PhD student, Public Health and Health Systems
Nnenna Ike.


PhD, Public Health and Health Systems

MSc, Public Health and Health Systems, 2017-2019

Graduate supervisor

Samantha Meyer

My thesis

My research aimed to study the role of resilience on university students’ use of mental health services while on campus. Resilience is the capacity of individuals to adapt and grow in response to adverse events that may occur in life, and for students, during their university career. We conducted a mixed methods study that administered the Connor-Davidson resilience scale on a total of 19 undergraduate students from different academic departments at the University of Waterloo. Afterwards, students were interviewed.

Study findings showed that the level of resilience is not an indicator of students’ use of mental health services. Rather, resilience is a separate variable that needs to be considered on its own merits among the factors that influence health service utilisation.

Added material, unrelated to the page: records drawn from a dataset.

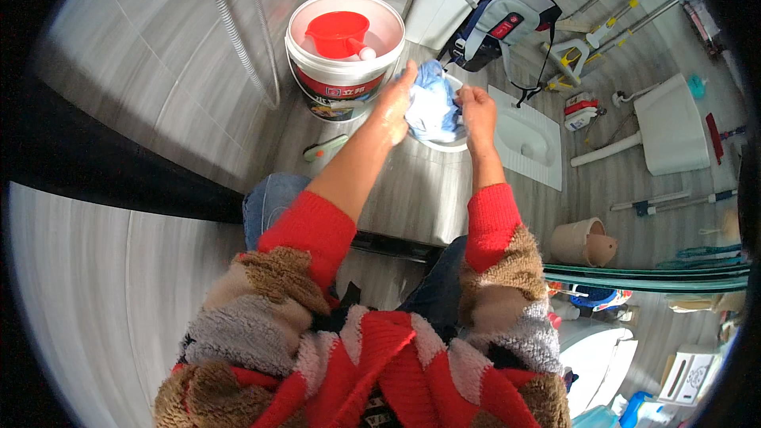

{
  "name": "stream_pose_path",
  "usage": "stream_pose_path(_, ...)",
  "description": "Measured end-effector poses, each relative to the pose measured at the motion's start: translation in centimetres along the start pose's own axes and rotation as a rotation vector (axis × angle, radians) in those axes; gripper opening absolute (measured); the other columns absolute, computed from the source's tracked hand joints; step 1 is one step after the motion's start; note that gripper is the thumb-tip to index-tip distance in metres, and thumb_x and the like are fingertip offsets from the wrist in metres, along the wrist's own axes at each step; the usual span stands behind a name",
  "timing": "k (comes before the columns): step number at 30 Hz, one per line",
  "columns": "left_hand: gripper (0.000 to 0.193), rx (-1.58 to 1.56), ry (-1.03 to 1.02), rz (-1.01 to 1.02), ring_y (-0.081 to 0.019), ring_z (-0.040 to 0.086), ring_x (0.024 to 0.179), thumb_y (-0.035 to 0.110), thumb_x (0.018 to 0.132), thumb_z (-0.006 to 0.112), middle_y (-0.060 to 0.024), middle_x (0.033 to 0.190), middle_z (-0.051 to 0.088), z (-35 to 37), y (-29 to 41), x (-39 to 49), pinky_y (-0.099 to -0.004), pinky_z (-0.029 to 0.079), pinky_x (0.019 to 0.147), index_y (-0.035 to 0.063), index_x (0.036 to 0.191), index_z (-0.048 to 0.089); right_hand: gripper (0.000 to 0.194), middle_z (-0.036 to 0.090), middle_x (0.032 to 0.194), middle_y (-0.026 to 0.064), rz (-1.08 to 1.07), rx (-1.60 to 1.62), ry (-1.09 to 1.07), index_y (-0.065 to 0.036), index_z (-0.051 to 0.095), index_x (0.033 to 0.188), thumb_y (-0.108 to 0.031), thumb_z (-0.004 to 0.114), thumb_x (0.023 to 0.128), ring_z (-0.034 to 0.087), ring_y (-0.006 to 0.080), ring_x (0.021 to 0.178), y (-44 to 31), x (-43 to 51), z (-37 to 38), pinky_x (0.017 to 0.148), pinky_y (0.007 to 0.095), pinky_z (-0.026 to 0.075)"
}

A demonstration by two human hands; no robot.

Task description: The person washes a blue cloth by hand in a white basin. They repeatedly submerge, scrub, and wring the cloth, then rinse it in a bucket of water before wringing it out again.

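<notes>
Both my hands hold a light blue, bunched-up cloth (433, 104) over a white basin (449, 145). My left hand (394, 104) is at the cloth's left side, with the thumb up and the skin looking wet. At the right side, my right hand (477, 108) has its fingers closed on the cloth's edge. The cloth hides most of the basin, which stands on the tiled floor. Behind and left of it is a large white bucket (345, 80) with a red plastic dipper (339, 34) inside.
A squat toilet (526, 142) lies right of the basin. Beyond stand a backpack (505, 21) and a white bin (437, 12). A green brush (325, 147) lies near the bucket. Mops (585, 50) lean at the upper right. A low dark sill (392, 246) crosses the floor before my knees.
</notes>
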State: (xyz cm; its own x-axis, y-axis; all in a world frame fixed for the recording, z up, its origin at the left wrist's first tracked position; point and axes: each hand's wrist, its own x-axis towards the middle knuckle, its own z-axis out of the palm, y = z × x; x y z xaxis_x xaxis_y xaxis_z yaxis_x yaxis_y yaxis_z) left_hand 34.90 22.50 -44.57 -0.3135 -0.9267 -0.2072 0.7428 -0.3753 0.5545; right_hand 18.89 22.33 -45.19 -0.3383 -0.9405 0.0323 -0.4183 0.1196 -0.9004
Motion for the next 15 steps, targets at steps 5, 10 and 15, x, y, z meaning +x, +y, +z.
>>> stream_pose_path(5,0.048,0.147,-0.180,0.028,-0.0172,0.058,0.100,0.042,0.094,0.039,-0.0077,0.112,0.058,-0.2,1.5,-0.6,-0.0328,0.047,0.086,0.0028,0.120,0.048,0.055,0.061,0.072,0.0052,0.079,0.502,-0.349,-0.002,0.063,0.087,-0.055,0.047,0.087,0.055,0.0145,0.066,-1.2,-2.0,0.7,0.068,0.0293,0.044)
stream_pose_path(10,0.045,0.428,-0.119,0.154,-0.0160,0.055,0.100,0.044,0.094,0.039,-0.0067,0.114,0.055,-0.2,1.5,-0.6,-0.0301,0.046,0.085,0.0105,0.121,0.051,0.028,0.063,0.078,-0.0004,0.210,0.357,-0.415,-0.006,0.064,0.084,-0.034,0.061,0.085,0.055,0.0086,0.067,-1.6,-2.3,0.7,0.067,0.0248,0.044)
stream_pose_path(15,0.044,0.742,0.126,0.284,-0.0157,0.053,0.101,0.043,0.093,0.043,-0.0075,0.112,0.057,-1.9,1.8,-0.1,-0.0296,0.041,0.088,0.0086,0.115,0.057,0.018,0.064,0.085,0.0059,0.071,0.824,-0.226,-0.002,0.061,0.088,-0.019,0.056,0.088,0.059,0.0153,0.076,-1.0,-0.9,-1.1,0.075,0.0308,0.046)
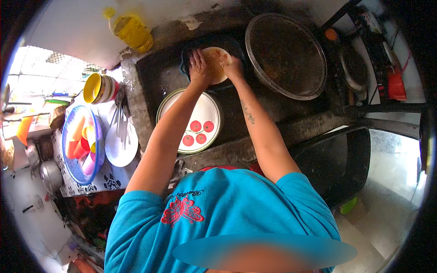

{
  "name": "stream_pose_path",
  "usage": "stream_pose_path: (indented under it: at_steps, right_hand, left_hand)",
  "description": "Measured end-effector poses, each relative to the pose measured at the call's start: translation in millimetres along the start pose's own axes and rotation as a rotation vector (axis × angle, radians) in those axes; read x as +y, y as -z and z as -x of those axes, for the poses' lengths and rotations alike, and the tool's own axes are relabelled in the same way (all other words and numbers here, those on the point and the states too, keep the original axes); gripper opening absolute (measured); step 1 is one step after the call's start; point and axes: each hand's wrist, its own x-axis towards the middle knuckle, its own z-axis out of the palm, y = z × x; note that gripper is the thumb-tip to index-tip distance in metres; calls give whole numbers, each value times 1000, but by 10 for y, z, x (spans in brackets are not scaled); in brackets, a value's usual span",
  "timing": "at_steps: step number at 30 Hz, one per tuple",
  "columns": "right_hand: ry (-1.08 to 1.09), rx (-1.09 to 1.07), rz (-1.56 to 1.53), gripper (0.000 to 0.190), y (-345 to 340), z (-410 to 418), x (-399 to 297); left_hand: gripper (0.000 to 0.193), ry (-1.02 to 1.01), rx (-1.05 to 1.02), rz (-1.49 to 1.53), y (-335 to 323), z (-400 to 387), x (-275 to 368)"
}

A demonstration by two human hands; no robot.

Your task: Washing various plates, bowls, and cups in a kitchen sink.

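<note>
A pale round plate (pixel 215 66) with reddish smears is tilted above a dark plastic basin (pixel 184 70) in the sink. My left hand (pixel 199 66) holds the plate along its left side, fingers stretched out and the thumb hidden. At the right rim, my right hand (pixel 234 69) has curled fingers touching the plate's face; blur hides whether anything small is in them. Nearer to me, a large white plate (pixel 201 112) with a green rim and red tomato pictures lies in the sink, partly covered by my left forearm.
A large round pan or lid (pixel 286 58) lies right in the dark stone sink (pixel 150 82). A yellow bottle (pixel 133 32) stands behind. At left are stacked bowls (pixel 94 88), a blue basket (pixel 68 167) of cups, and a white bowl (pixel 117 150) with spoons. A black tub (pixel 334 163) sits right.
</note>
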Motion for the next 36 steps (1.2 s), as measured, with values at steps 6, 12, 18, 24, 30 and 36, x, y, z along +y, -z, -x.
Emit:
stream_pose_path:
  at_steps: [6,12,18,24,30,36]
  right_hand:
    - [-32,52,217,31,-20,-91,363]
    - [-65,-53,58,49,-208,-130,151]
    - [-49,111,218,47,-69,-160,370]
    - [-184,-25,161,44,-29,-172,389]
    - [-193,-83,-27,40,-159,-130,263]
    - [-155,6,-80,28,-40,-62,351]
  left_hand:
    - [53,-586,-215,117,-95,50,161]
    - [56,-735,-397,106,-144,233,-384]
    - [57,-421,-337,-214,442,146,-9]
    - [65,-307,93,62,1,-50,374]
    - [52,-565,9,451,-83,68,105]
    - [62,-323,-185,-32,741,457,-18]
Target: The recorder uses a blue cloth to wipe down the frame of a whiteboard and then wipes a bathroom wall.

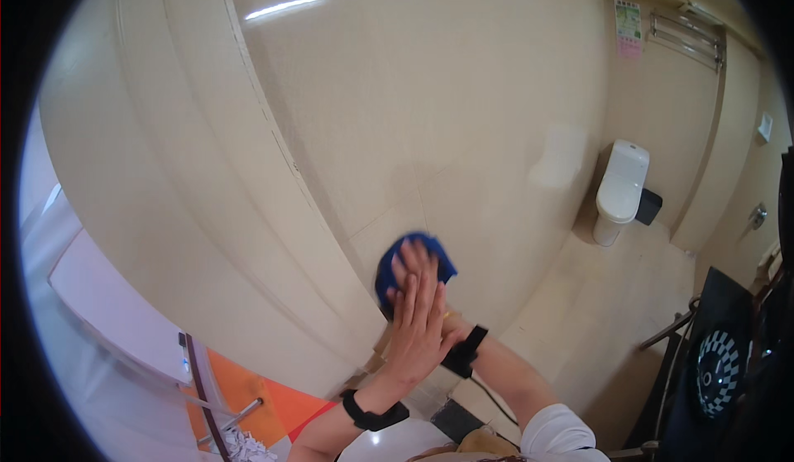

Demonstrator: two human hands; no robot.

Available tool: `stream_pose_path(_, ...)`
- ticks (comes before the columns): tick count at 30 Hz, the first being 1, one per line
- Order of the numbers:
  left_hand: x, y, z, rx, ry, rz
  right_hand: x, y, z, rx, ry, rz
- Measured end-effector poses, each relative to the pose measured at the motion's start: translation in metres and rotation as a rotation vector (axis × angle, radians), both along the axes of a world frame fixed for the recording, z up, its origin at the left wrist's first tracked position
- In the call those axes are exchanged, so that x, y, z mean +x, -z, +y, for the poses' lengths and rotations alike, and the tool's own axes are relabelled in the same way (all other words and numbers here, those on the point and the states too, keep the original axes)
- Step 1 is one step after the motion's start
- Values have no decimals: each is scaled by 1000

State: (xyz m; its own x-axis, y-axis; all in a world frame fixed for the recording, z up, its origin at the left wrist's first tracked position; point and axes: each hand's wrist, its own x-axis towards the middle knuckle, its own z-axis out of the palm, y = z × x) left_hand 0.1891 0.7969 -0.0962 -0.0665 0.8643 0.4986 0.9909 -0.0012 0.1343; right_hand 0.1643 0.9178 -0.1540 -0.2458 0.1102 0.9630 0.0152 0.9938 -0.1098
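A dark blue cloth point(445, 270) lies pressed against the beige tiled wall near the edge of a door frame. On top of it my right hand point(417, 263) is spread, somewhat blurred, its palm side hidden. My left hand point(417, 332) rests over the back of the right hand, fingers extended and pointing up the picture. Both wrists wear black straps, and a thin cable runs from the right one.
At the right stand a white toilet point(621, 192) and a black bin point(649, 206) beside it. A metal towel rack point(688, 40) hangs on the wall. Dark objects point(713, 369) are near at lower right; an orange panel point(248, 394) shows at lower left.
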Motion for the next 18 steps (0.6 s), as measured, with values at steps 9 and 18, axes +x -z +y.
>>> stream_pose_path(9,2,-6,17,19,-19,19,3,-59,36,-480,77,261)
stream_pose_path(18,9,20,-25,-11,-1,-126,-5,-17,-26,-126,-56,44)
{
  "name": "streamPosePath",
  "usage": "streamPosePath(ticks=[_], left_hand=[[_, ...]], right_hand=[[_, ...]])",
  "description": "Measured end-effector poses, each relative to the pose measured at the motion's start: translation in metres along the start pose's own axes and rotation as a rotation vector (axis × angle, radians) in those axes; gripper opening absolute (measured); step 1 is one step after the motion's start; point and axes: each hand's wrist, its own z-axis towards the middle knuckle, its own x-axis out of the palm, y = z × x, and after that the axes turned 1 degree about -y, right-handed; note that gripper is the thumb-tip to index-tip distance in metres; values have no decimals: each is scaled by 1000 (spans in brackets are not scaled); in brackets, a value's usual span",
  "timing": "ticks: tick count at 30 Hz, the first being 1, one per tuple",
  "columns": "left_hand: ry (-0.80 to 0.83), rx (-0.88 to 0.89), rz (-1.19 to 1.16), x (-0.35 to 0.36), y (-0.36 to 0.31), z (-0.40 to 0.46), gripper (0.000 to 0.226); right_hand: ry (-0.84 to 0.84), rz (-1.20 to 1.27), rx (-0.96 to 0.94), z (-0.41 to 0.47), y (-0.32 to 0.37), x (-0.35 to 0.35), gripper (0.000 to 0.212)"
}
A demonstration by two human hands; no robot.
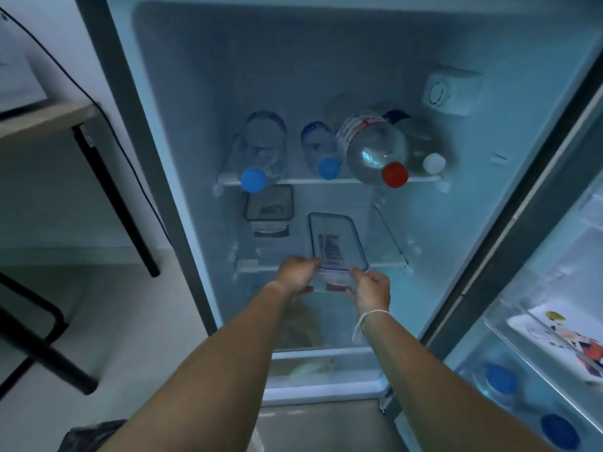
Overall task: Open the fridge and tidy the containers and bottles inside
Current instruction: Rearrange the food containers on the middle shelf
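Right, I've got the clear blue-rimmed lidded container (337,241) on the lower fridge shelf (388,265), its near end overhanging the front edge, with left hand (298,275) and right hand (372,290) curled onto its near corners. Rigid plastic, looks light, probably cold-slick; I'd grip the body below the lid clips. Bottles lie on the shelf above, red-capped bottle (375,151) biggest.

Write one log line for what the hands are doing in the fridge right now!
fridge: open | left hand + right hand: grip on box | box: middle shelf front edge | bottles: top shelf, lying down
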Motion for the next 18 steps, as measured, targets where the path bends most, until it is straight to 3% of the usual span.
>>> streamPosePath(ticks=[2, 7, 10, 13, 18], left_hand=[[5, 3, 18, 0, -1, 13, 35], [7, 10, 71, 2, -2, 41, 25], [-7, 52, 191, 0, -6, 51, 46], [-73, 196, 571, -8, -14, 62, 55], [-326, 560, 1103, -31, -31, 69, 47]], right_hand=[[-17, -3, 0, 12, -1, 5, 30], [-14, -34, -19, 44, -4, 19, 24], [-1, -62, -48, 58, -6, 28, 25], [-16, -53, -69, 69, -6, 37, 26], [-21, -94, -104, 84, -3, 53, 30]])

During a time of heightened awareness surrounding mental health issues, especially among university students, it is recommended that universities explore innovative and context-specific strategies that will foster an atmosphere that can strengthen resilience in the student population.

My time in the School of Public Health and Health Systems (SPHHS)

The School of Public Health and Health Systems has fostered a truly empowering environment which I have treasured. The faculty in SPHHS are supportive and encouraging of new students who come from diverse backgrounds. I found SPHHS to be a place that educates and nurtures students to operate as balanced intellectuals in society.